---- Dataset excerpt

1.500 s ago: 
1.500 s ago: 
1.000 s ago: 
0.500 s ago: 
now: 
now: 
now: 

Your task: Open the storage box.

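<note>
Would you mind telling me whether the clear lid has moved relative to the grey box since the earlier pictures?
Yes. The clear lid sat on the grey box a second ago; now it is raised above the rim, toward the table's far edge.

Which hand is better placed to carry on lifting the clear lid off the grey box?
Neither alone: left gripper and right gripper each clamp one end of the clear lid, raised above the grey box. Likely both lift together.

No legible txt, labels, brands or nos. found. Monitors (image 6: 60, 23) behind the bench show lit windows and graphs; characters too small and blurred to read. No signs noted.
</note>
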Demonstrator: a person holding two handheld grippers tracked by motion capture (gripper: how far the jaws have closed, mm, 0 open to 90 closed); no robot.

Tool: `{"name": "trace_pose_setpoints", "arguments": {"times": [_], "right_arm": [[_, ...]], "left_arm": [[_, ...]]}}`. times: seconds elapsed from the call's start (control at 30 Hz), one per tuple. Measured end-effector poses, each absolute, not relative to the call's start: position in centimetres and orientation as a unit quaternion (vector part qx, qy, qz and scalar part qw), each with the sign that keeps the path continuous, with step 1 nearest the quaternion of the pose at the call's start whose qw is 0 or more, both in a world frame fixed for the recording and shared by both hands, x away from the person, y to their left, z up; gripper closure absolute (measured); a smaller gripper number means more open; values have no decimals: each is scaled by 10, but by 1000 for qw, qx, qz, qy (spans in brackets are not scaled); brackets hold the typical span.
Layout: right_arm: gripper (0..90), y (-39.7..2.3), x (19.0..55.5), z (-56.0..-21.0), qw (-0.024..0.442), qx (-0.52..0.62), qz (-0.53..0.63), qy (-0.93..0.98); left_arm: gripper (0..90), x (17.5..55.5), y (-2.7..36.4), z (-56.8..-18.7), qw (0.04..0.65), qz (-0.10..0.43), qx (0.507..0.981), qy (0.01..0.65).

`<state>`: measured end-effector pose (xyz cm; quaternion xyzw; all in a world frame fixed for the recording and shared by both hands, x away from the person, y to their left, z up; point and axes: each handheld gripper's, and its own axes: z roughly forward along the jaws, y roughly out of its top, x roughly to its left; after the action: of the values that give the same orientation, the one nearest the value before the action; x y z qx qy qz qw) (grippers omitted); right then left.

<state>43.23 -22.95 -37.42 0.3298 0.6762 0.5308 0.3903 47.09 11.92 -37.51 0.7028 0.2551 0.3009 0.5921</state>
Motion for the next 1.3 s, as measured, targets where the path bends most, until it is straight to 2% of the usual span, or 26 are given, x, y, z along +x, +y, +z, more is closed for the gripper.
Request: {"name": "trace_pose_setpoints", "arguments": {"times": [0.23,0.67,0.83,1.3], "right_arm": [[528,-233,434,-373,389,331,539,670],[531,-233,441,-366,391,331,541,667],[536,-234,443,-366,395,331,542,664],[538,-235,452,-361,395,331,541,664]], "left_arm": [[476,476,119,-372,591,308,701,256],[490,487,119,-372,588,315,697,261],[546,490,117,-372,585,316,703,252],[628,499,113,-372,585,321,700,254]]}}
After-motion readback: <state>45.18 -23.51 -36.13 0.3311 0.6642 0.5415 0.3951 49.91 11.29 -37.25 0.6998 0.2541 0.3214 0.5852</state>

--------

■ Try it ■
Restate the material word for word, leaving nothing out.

■ Written solution ■
1.500 s ago: 
1.500 s ago: 
1.000 s ago: 
0.500 s ago: 
now: 
now: 
now: 

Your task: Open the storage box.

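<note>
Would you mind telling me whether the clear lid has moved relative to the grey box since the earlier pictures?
Yes. The clear lid sat on the grey box a second ago; now it is raised above the rim, toward the table's far edge.

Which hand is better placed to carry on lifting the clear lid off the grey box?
Neither alone: left gripper and right gripper each clamp one end of the clear lid, raised above the grey box. Likely both lift together.

No legible txt, labels, brands or nos. found. Monitors (image 6: 60, 23) behind the bench show lit windows and graphs; characters too small and blurred to read. No signs noted.
</note>
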Demonstrator: a person holding two handheld grippers tracked by motion capture (gripper: how far the jaws have closed, mm, 0 open to 90 closed); no robot.

Tool: `{"name": "trace_pose_setpoints", "arguments": {"times": [_], "right_arm": [[_, ...]], "left_arm": [[_, ...]]}}`. times: seconds elapsed from the call's start (control at 30 Hz), one per tuple. Measured end-effector poses, each absolute, not relative to the call's start: position in centimetres and orientation as a unit quaternion (vector part qx, qy, qz and scalar part qw), each with the sign that keeps the path continuous, with step 1 nearest the quaternion of the pose at the call's start whose qw is 0 or more, both in a world frame fixed for the recording and shared by both hands, x away from the person, y to their left, z up; gripper closure absolute (measured); a smaller gripper number means more open; values have no decimals: each is scaled by 10, but by 1000 for qw, qx, qz, qy (spans in brackets are not scaled); brackets hold the typical span.
Layout: right_arm: gripper (0..90), y (-39.7..2.3), x (19.0..55.5), z (-56.0..-21.0), qw (-0.024..0.442), qx (-0.52..0.62), qz (-0.53..0.63), qy (-0.93..0.98); left_arm: gripper (0..90), x (17.5..55.5), y (-2.7..36.4), z (-56.8..-18.7), qw (0.04..0.65), qz (-0.10..0.43), qx (0.507..0.981), qy (0.01..0.65).

`<state>`: measured end-effector pose (xyz cm; quaternion xyzw; all in a world frame fixed for the recording and shared by both hands, x away from the person, y to their left, z up; point and axes: each handheld gripper's, and its own axes: z roughly forward along the jaws, y roughly out of its top, x roughly to its left; after the action: of the values that give the same orientation, the one nearest the value before the action; x y z qx qy qz qw) (grippers omitted); right then left.

<state>43.23 -22.95 -37.42 0.3298 0.6762 0.5308 0.3903 47.09 11.92 -37.51 0.7028 0.2551 0.3009 0.5921</state>
Motion for the next 1.3 s, as measured, targets where the path bends most, until it is straight to 2% of the usual span, or 26 are given, x, y, z along +x, +y, +z, more is closed for the gripper.
Request: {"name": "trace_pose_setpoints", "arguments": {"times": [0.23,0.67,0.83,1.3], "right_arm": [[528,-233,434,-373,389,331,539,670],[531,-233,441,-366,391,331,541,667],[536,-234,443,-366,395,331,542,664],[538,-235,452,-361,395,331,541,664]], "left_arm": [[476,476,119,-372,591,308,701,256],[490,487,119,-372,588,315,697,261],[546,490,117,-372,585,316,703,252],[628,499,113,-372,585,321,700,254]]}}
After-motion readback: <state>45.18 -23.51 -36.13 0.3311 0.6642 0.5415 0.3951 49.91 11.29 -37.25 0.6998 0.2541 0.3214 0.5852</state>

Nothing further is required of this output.